**WHAT IS BEING ASKED**
This calls for a verbatim copy of all the data, with no images carried over.

**DATASET EXTRACT**

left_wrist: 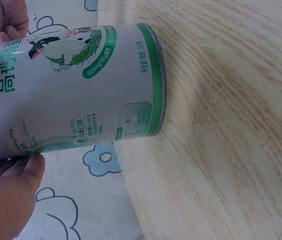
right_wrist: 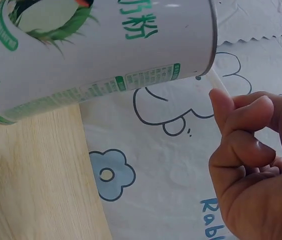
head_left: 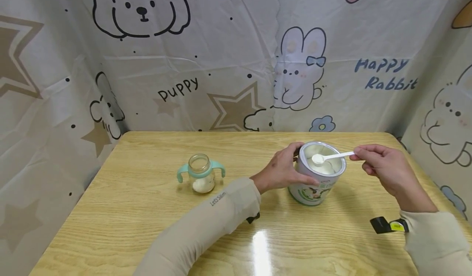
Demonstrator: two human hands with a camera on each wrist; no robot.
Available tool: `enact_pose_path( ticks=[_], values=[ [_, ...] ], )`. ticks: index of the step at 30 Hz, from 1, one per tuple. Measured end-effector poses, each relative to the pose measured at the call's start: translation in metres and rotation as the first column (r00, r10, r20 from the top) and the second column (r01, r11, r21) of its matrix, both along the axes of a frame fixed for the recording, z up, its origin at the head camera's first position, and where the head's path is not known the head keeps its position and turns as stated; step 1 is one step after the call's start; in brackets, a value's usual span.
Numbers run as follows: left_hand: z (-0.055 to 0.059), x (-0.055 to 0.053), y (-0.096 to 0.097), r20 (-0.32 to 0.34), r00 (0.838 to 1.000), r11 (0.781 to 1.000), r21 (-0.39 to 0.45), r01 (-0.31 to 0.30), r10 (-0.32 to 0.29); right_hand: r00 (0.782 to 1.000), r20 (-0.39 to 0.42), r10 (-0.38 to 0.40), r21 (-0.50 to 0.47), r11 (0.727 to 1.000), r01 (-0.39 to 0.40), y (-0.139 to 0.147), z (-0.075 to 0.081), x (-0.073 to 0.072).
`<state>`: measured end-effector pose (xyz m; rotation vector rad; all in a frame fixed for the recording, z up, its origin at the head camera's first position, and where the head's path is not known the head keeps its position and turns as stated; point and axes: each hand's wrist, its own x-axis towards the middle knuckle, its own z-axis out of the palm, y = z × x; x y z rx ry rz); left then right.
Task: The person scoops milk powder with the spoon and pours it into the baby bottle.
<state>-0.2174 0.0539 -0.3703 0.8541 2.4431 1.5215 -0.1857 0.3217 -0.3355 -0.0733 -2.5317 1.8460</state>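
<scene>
Over the open mouth of the can [head_left: 313, 191], a white scoop [head_left: 334, 156] is held w/ a small heap of powder [head_left: 318, 159] in its bowl, so that load is prob. ready but not yet tipped out. Handle end sticks out past the can's R rim, pinched btw. thumb & forefinger of the R hand [head_left: 387, 167], other fingers curled in; whether the scoop touches the rim, can't tell. L hand [head_left: 280, 169] is wrapped round the can's L side, thumb across the front, gripping it approx. upright at the table [head_left: 129, 210]. Whether the base sits fully flat, can't tell.

Well to the can's L stands the bottle [head_left: 205, 178] w/ mint-green handles [head_left: 218, 165], upright, neither hand on it. It's uncapped, & some white stuff [head_left: 200, 184] shows at its bottom, prob. powder too.

Progress, as I judge it: approx. partway. Done: can open, bottle open, some powder seemingly in the bottle, scoop loaded. Not done: the scoop's load is over the can, not in the bottle; the bottle looks mostly unfilled; neither container is closed up. No. of scoops needed can't be judged from this. The can's pale inside shows, but how full it is = unclear.

Behind the can, past the table's far edge, hangs a printed cloth [head_left: 228, 34] w/ rabbit, puppy, stars, etc.
</scene>
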Motion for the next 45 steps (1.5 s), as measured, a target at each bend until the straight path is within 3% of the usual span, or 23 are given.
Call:
enact_pose_path(
  ticks=[7,15,20,36,45],
  values=[
    [0.001,0.0,0.001,0.011,1.0,1.0,0.003,0.003,-0.003,1.0,0.02,0.001,-0.01,1.0,-0.001,0.002,0.001,-0.001],
    [0.004,0.001,-0.002,-0.004,1.0,1.0,-0.009,0.016,-0.016,0.998,-0.026,0.057,-0.197,0.979,-0.061,0.005,0.006,-0.001],
    [0.007,0.001,-0.006,0.0,1.0,1.0,-0.012,0.017,-0.017,0.996,-0.051,0.075,-0.264,0.961,-0.086,0.005,0.011,-0.002],
    [0.01,0.0,-0.034,0.095,0.995,1.0,0.002,-0.022,0.022,0.995,-0.058,0.078,-0.257,0.962,-0.091,-0.008,0.025,-0.002],
    [0.014,0.001,-0.051,0.086,0.996,1.0,0.002,-0.028,0.028,0.993,-0.072,0.088,-0.281,0.954,-0.105,-0.021,0.03,-0.003]
  ],
)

**SOLUTION**
left_wrist: 
right_wrist: 
head_left: 
Demonstrator: two human hands with a camera on each wrist; no robot.
Available tool: `enact_pose_path( ticks=[_], values=[ [_, ...] ], )`. ticks: index of the step at 30 Hz, from 1, one per tuple. Measured end-effector poses, each relative to the pose measured at the call's start: translation in metres and rotation as the first column (r00, r10, r20 from the top) and the second column (r01, r11, r21) of its matrix, both along the axes of a frame fixed for the recording, z up, its origin at the head camera's first position, and where the head's path is not known the head keeps its position and turns as stated; step 1 is one step after the call's start; in brackets, a value's usual span.
Numbers run as follows: left_hand: z (-0.055 to 0.059), x (-0.055 to 0.053), y (-0.096 to 0.097), r20 (-0.32 to 0.34), r00 (0.838 to 1.000), r11 (0.781 to 1.000), r21 (-0.39 to 0.45), r01 (-0.31 to 0.30), r10 (-0.32 to 0.29); right_hand: r00 (0.782 to 1.000), r20 (-0.39 to 0.42), r10 (-0.38 to 0.40), r21 (-0.50 to 0.47), r11 (0.727 to 1.000), r01 (-0.39 to 0.40), y (-0.139 to 0.147), z (-0.075 to 0.081), x (-0.073 to 0.072).
`<state>`: measured end-effector pose (xyz m; rotation vector rad; all in a frame fixed for the recording, z up, its origin at the head camera's first position, and where the head's path is not known the head keeps its position and turns as stated; point and axes: each hand's wrist, its own x-axis towards the middle knuckle, its own z-axis out of the palm, y = z × x; x y z rx ry rz); left then right.
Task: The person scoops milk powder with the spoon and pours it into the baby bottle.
<state>-0.2174 0.0539 -0.3703 0.8541 2.4431 1.5215 -0.1857 0.3217 -0.3355 -0.0733 -2.5317 1.8460</state>
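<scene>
Over the open mouth of the can [head_left: 313, 191], a white scoop [head_left: 334, 156] is held w/ a small heap of powder [head_left: 318, 159] in its bowl, so that load is prob. ready but not yet tipped out. Handle end sticks out past the can's R rim, pinched btw. thumb & forefinger of the R hand [head_left: 387, 167], other fingers curled in; whether the scoop touches the rim, can't tell. L hand [head_left: 280, 169] is wrapped round the can's L side, thumb across the front, gripping it approx. upright at the table [head_left: 129, 210]. Whether the base sits fully flat, can't tell.

Well to the can's L stands the bottle [head_left: 205, 178] w/ mint-green handles [head_left: 218, 165], upright, neither hand on it. It's uncapped, & some white stuff [head_left: 200, 184] shows at its bottom, prob. powder too.

Progress, as I judge it: approx. partway. Done: can open, bottle open, some powder seemingly in the bottle, scoop loaded. Not done: the scoop's load is over the can, not in the bottle; the bottle looks mostly unfilled; neither container is closed up. No. of scoops needed can't be judged from this. The can's pale inside shows, but how full it is = unclear.

Behind the can, past the table's far edge, hangs a printed cloth [head_left: 228, 34] w/ rabbit, puppy, stars, etc.
</scene>
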Motion for the next 45 steps (1.5 s), as measured, a target at each bend until the straight path is within 3% of the usual span, or 23 are given.
Call:
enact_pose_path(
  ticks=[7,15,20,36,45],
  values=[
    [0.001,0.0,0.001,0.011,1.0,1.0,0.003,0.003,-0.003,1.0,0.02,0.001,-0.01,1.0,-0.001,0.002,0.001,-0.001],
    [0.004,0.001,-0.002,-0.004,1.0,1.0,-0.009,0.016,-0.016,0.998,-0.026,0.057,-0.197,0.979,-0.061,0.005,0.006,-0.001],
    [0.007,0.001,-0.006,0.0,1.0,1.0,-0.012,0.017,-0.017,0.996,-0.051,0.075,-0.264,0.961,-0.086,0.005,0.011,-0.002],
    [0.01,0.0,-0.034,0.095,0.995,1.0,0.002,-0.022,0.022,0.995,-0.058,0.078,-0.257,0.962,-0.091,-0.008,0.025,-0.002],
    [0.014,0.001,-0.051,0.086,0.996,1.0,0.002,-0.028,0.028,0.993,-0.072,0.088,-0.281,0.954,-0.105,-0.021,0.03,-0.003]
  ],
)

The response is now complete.